(WHAT YOU HAVE TO DO) Return, in their exact form, the lines that lie between the start of the data below and the line containing "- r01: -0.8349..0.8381", with both ends included.

---+---

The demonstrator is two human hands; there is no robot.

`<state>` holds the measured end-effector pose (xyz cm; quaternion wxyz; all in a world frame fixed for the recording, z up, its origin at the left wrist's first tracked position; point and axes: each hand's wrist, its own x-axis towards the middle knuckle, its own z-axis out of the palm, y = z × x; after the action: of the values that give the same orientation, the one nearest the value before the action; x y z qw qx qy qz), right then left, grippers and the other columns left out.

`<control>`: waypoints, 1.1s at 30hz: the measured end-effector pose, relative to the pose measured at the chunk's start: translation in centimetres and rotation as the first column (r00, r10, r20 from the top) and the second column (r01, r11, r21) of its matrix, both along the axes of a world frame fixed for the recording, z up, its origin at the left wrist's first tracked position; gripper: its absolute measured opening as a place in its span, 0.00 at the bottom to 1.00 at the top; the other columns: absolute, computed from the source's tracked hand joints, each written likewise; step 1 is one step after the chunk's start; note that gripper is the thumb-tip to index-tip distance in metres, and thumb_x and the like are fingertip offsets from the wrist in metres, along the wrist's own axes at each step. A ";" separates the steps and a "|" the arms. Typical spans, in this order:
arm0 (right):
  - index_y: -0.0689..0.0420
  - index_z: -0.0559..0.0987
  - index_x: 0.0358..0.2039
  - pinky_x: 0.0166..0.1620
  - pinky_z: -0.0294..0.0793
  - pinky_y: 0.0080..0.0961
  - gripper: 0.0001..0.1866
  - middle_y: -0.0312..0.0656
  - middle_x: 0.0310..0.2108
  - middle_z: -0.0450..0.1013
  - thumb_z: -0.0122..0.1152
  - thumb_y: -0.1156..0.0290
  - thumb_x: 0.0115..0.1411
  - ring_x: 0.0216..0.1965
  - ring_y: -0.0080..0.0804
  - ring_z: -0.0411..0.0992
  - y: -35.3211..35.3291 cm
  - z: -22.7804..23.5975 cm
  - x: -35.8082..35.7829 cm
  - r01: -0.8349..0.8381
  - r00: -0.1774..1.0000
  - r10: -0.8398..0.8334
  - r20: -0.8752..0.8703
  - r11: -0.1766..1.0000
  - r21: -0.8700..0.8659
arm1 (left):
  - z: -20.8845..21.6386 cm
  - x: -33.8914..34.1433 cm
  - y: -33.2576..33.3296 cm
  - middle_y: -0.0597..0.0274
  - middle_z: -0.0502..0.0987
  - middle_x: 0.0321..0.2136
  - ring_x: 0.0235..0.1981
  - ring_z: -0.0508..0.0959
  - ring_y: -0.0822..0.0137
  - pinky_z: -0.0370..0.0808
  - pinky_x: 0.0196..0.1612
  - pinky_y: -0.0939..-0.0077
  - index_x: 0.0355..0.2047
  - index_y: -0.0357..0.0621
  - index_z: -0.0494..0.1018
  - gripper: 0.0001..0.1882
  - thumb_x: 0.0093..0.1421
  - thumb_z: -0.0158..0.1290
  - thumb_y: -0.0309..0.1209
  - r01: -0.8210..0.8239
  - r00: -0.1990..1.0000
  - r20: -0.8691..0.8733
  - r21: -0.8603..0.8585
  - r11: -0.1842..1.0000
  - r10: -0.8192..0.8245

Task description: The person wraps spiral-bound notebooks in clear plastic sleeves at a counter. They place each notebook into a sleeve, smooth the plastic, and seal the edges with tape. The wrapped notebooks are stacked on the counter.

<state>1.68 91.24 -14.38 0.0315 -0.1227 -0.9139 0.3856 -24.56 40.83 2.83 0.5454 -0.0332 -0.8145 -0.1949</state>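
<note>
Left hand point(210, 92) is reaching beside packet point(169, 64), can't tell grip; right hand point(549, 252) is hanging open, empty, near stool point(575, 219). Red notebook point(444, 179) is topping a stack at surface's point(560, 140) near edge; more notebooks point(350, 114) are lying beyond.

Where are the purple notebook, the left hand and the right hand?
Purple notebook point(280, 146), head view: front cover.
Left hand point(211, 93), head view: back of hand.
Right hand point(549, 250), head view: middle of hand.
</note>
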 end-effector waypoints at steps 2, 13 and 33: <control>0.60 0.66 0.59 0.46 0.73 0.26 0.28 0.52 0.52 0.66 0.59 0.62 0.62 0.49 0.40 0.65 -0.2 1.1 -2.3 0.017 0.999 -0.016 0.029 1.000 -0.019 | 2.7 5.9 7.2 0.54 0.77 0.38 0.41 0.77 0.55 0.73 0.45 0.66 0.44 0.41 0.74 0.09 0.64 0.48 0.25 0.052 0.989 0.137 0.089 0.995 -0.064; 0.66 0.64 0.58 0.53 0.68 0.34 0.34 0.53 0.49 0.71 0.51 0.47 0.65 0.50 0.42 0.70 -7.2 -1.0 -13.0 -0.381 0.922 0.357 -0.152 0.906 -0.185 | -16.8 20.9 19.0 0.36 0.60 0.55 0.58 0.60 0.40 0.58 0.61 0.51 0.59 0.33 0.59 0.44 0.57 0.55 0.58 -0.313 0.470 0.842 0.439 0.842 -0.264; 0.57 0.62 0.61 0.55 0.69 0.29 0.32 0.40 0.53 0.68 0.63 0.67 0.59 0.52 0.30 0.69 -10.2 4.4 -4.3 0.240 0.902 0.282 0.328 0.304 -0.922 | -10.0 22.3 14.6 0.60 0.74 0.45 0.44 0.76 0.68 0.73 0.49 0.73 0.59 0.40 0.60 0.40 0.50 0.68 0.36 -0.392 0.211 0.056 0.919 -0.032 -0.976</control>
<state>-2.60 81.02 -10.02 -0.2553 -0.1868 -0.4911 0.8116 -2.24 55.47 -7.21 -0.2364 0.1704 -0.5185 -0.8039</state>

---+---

(FINISHED EXERCISE)
The demonstrator is two human hands; there is no robot.

`<state>` holds the measured end-effector pose (xyz cm; quaternion wxyz; all in a world frame fixed for the recording, z up, its origin at the left wrist's first tracked position; point and axes: each hand's wrist, its own x-axis towards the middle knuckle, its own z-axis out of the palm, y = z × x; after the action: of the values that give the same orientation, the one nearest the value before the action; x y z qw qx qy qz), right then left, grippers and the other columns left out.

`<control>`: waypoints, 1.1s at 30hz: the measured end-effector pose, relative to the pose measured at the chunk's start: translation in centimetres and rotation as the first column (r00, r10, r20 from the top) and the second column (r01, r11, r21) of its matrix, both along the axes of a world frame fixed for the recording, z up, its origin at the left wrist's first tracked position; gripper: its absolute measured opening as a place in its span, 0.00 at the bottom to 1.00 at the top; the other columns: absolute, computed from the source's tracked hand joints, each written likewise; step 1 is one step after the chunk's start; note that gripper is the thumb-tip to index-tip distance in metres, and thumb_x and the like are fingertip offsets from the wrist in metres, along the wrist's own axes at each step. A ";" separates the steps and a "|" the arms. Typical spans, in this order:
arm0 (right):
  - index_y: -0.0689..0.0420
  - index_z: -0.0559..0.0987
  - index_x: 0.0358..0.2039
  - pinky_x: 0.0166..0.1620
  - pinky_z: -0.0294..0.0793
  - pinky_y: 0.0080..0.0961
  - gripper: 0.0001..0.1866
  - middle_y: -0.0312..0.0656
  - middle_x: 0.0310..0.2108
  - middle_z: -0.0450..0.1013
  - thumb_z: -0.0122..0.1152
  - thumb_y: -0.1156..0.0290
  - thumb_x: 0.0115..0.1411
  - ring_x: 0.0216..0.1965
  - ring_y: -0.0080..0.0804
  - ring_z: -0.0411..0.0992
  - y: -35.3211..35.3291 cm
  - z: -22.7804..23.5975 cm
  - x: -35.8082..35.7829 cm
  - r01: -0.8349..0.8381

This completes the answer.